Se a indebolire l’Europa sono stati i pregiudizi e i nazionalismi anti-tedeschi, l’immagine della debolezza europea è oggi nel pregiudizio e nel nazionalismo di Berlino, nell’illusione che la Germania possa salvarsi da sola, tra le macerie economiche e finanziarie del continente. Come però tra il 1989 e il 1992 le preoccupazioni anti-tedesche erano razionali, ancor più lo sono oggi, a distanza di vent’anni, quelle tedesche.

La Merkel continua a coltivare un’ossessione deflazionistica in un continente in cui l’inflazione sembra il pericolo più remoto e la recessione quello più prossimo, ma ciò non dipende solo dalla situazione e dalla storia tedesca, ma dal rapporto morale tra la virtù della Germania e i vizi dei Paesi che nel socializzare le perdite della finanza allegra trarrebbero un formidabile incentivo all’indisciplina fiscale e di bilancio. La Germania è “egoista” anche perché l’Italia è “furba”. Un’Italia onesta può forse fare la Germania meno ottusa e diffidente e persuadere i tedeschi che non pensiamo di risparmiare sulle riforme inflazionando a spese loro i nostri debiti. Se ci dimostreremo pronti a fare “i compiti a casa”, forse anche i tedeschi si convinceranno di dovere cambiare registro.
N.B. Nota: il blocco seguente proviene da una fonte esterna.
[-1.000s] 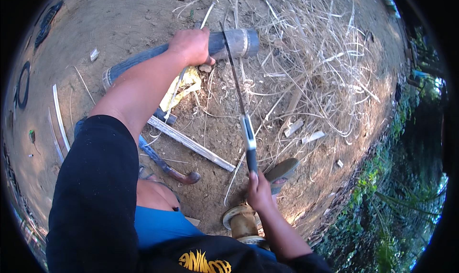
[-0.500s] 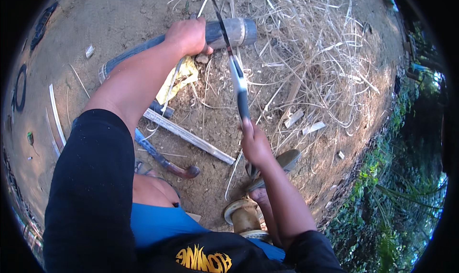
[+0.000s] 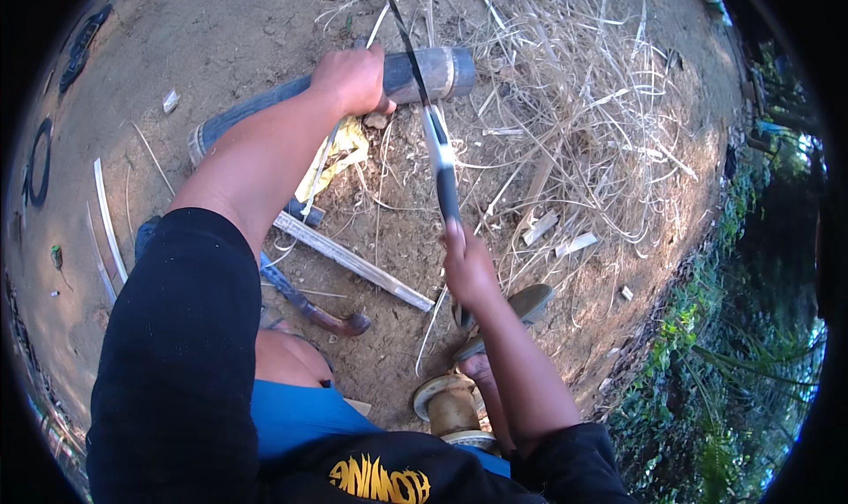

Che Monti possa far bene alla Merkel, più di quanto la cancelliera abbia mai fatto al Cav. lo speriamo sinceramente, perché nel viluppo delle cause e degli effetti della crisi dell’euro, l’impegno dell’Italia è assolutamente necessario, ma assolutamente insufficiente a garantire la tenuta della costruzione europea e della moneta comune. Ma che nell’Europa che c’è e in quella che manca, nell’impotenza della prima e nell’assenza della seconda, ci sia qualcosa di lontano e di “originario” non sembra possibile negarlo. Quel difetto di integrazione è precedente alla crisi del debito e all’incubo del default politico-monetario da cui l’Europa non riesce a risvegliarsi.


Autore: Carmelo Palma

Torinese, 44 anni, laureato in filosofia. E' stato dirigente radicale, consigliere comunale di Torino e regionale del Piemonte. Direttore dell’Associazione Libertiamo e della testata libertiamo.it. Gli piace fare politica, non sempre gli riesce.

One Response to “L’Europa che c’è, l’Europa che manca”

  1. Marco scrive:

    Credo che la Germania abbia grandi progetti e guardi molto avanti,

    l’Europa dovrebbe essere un terzo interlucotore tra USA e Cina sia politicamente che economicamente,

    la stampa tedesca parla chiaramente di esportazione del modello tedesco nella zona euro, cioe’ stato virtuoso.

    alcuni fonti parlano di “The Third Industrial Revolution” che dovrebbe partire proprio dalla Germania”,

    poi se questa crisi riesce a spingere l’Italia a fare quelle riforme che per troppo tempo sono state rimandate, non tutto il male viene per nuocere.